In the listing that follows, locate the line containing "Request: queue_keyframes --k" and the line containing "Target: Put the". Retype exactly those two lines and every line between them, and nothing more.

++++++

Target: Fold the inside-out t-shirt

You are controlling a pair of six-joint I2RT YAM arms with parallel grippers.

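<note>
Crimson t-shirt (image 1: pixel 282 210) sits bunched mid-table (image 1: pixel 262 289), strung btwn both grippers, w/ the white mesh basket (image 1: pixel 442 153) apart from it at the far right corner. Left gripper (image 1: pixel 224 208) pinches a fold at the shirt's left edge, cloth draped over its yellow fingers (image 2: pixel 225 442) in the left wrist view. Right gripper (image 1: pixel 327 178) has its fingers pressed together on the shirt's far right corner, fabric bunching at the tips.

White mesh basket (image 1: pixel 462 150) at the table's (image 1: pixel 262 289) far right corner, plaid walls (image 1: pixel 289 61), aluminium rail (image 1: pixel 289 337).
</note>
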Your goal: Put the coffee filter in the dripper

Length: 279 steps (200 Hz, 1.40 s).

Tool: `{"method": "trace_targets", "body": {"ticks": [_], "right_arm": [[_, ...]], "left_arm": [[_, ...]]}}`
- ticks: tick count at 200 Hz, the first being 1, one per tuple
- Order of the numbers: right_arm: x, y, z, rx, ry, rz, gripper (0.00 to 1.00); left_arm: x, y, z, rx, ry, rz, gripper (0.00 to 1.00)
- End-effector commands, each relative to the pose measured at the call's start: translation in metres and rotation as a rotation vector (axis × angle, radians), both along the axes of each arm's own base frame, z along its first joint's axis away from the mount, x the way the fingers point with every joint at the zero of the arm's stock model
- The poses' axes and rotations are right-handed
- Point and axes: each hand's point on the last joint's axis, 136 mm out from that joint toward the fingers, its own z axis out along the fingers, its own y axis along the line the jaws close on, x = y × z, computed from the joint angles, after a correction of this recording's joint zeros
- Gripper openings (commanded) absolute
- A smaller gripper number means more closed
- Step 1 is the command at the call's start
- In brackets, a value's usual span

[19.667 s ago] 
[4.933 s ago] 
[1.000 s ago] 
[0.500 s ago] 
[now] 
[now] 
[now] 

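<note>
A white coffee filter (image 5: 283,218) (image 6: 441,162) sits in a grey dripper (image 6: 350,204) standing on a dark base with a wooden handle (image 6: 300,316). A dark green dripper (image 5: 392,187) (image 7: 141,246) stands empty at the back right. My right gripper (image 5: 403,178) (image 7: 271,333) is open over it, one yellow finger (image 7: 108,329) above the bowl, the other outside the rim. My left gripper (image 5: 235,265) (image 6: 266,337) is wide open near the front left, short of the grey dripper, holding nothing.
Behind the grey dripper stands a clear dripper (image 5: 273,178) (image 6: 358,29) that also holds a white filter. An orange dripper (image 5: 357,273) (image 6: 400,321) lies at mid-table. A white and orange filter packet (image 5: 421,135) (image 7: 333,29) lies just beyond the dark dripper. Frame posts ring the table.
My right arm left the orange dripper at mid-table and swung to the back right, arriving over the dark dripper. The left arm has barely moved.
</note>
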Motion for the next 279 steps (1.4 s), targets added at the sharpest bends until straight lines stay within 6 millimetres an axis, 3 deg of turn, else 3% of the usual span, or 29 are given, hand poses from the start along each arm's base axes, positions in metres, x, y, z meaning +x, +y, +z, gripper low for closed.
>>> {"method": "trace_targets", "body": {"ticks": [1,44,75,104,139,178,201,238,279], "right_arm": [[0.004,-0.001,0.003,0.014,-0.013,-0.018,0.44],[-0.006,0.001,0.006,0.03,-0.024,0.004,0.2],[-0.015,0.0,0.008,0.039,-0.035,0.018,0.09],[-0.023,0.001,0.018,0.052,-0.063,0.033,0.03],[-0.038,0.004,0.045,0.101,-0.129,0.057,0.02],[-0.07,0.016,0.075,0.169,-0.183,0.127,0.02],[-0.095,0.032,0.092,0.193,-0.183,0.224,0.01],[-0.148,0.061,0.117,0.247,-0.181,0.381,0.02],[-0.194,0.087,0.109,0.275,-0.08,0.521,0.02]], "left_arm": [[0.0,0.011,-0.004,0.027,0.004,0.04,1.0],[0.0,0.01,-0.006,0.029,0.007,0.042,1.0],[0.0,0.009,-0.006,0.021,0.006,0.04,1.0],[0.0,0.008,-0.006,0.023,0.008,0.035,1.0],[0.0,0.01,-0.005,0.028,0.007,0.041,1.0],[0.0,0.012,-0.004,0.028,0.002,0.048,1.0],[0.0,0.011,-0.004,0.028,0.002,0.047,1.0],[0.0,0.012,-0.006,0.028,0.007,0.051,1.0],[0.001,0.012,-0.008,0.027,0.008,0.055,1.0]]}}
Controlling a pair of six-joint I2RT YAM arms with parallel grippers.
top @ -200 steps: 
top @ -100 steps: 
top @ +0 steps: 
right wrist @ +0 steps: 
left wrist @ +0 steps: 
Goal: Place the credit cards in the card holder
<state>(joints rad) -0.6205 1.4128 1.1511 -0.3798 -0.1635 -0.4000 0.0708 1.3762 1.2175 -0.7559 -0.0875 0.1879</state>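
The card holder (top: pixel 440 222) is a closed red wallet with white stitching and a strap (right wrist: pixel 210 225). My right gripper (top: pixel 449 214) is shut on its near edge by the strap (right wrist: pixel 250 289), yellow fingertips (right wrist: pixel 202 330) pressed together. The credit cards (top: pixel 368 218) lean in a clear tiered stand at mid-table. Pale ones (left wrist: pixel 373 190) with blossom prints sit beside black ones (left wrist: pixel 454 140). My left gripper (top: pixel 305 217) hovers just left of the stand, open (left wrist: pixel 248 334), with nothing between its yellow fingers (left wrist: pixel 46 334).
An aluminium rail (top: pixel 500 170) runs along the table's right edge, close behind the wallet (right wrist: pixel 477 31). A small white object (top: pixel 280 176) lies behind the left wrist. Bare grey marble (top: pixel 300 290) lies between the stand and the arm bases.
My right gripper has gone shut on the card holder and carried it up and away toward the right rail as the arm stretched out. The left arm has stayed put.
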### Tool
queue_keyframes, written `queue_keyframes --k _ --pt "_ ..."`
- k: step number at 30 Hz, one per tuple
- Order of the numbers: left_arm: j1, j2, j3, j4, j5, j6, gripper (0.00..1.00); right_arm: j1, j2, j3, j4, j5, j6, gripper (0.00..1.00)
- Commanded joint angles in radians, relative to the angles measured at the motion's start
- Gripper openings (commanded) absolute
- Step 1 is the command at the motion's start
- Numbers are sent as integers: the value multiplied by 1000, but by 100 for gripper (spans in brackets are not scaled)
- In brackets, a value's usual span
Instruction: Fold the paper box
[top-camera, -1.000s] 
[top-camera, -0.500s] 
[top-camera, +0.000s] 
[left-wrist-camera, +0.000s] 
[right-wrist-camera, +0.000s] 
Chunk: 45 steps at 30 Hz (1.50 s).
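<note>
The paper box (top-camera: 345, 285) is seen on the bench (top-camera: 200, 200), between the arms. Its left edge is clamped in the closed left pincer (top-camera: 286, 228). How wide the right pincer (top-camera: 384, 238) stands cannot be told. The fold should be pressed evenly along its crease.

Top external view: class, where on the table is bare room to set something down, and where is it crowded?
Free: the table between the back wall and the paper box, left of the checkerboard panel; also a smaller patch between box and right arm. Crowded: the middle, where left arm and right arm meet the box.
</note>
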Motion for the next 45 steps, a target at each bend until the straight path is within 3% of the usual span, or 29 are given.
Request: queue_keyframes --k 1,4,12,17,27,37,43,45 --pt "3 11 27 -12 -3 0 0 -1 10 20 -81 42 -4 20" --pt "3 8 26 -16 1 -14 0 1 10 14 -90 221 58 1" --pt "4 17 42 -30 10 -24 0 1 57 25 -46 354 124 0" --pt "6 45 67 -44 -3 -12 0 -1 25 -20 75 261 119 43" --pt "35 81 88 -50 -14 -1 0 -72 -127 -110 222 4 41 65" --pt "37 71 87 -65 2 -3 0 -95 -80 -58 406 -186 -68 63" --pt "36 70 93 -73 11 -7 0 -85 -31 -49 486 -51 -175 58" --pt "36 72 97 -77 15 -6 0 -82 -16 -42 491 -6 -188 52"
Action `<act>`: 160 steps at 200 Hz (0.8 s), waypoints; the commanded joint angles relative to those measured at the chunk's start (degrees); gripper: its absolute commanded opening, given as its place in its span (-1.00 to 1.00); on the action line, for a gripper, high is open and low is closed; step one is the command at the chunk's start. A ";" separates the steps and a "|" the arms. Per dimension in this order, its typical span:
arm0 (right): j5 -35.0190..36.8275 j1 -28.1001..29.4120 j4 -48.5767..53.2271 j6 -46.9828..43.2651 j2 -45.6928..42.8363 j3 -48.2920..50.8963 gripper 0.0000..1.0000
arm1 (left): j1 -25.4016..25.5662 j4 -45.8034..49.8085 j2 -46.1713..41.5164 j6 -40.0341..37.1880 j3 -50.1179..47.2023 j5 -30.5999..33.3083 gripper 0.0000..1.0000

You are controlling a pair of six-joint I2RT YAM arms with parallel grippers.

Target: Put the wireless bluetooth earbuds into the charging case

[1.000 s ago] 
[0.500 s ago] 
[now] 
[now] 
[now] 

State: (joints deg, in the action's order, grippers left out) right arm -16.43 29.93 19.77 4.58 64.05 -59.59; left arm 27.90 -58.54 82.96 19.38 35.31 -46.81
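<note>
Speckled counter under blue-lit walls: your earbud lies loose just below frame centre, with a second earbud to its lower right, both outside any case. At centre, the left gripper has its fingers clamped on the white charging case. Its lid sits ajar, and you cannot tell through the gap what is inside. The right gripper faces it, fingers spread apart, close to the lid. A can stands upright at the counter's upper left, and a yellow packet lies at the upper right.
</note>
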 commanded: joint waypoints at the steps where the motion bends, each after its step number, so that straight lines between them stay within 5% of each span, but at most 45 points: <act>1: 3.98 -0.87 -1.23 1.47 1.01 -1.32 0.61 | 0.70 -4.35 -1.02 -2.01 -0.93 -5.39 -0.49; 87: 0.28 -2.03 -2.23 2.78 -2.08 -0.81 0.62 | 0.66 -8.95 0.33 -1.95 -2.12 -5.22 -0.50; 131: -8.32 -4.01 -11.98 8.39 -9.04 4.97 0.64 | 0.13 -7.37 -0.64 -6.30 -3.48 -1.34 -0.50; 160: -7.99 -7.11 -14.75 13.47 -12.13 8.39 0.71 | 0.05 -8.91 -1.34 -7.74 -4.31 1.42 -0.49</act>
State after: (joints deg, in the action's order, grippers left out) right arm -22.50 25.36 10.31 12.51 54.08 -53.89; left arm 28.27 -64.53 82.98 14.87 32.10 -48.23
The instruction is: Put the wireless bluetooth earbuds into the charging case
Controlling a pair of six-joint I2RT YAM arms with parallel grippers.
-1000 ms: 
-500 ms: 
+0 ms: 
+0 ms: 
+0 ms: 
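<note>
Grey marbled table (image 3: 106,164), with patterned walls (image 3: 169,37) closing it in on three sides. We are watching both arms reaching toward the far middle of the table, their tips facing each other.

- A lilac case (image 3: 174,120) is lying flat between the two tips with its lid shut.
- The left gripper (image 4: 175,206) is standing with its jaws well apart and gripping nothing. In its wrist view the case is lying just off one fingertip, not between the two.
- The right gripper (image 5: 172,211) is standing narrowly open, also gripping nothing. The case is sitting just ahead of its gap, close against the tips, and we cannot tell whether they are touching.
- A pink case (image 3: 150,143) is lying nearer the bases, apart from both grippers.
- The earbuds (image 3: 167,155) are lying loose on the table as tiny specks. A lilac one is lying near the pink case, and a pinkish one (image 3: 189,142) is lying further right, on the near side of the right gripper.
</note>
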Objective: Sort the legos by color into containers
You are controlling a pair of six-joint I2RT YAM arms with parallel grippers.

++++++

**Response**
Request: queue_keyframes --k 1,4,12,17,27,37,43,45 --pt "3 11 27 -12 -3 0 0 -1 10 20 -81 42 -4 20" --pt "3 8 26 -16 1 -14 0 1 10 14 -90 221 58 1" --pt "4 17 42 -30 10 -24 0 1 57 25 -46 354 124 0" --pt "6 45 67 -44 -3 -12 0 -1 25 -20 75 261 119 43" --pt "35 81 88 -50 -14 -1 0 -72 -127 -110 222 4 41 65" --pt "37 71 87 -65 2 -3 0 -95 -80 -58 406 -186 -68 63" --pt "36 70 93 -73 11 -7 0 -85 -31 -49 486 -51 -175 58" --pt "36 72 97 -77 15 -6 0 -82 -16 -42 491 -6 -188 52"
Action `<act>`: 160 steps at 200 Hz (0.8 s), waypoints; the commanded joint angles relative to those measured at the chunk's start (degrees); gripper: its absolute commanded opening, given as its place in its span (-1.00 to 1.00); on the action line, for a gripper, high is open and low is closed; step one is the command at the chunk's start. A ";" separates the steps and a "|" the arms. Per dimension in this order, its typical span:
arm0 (right): j5 -35.0190..36.8275 j1 -28.1001..29.4120 j4 -48.5767..53.2271 j6 -46.9828..43.2651 j2 -45.6928..42.8363 j3 -48.2920..50.8963 gripper 0.0000..1.0000
arm1 (left): j1 -25.4016..25.5662 j4 -45.8034..49.8085 j2 -46.1713..41.5164 j6 -40.0341..37.1880 j3 -50.1179..47.2023 j5 -30.5999..33.3083 gripper 0.0000..1.0000

You are controlling a pair of six-joint I2RT YAM arms with parallel grippers.

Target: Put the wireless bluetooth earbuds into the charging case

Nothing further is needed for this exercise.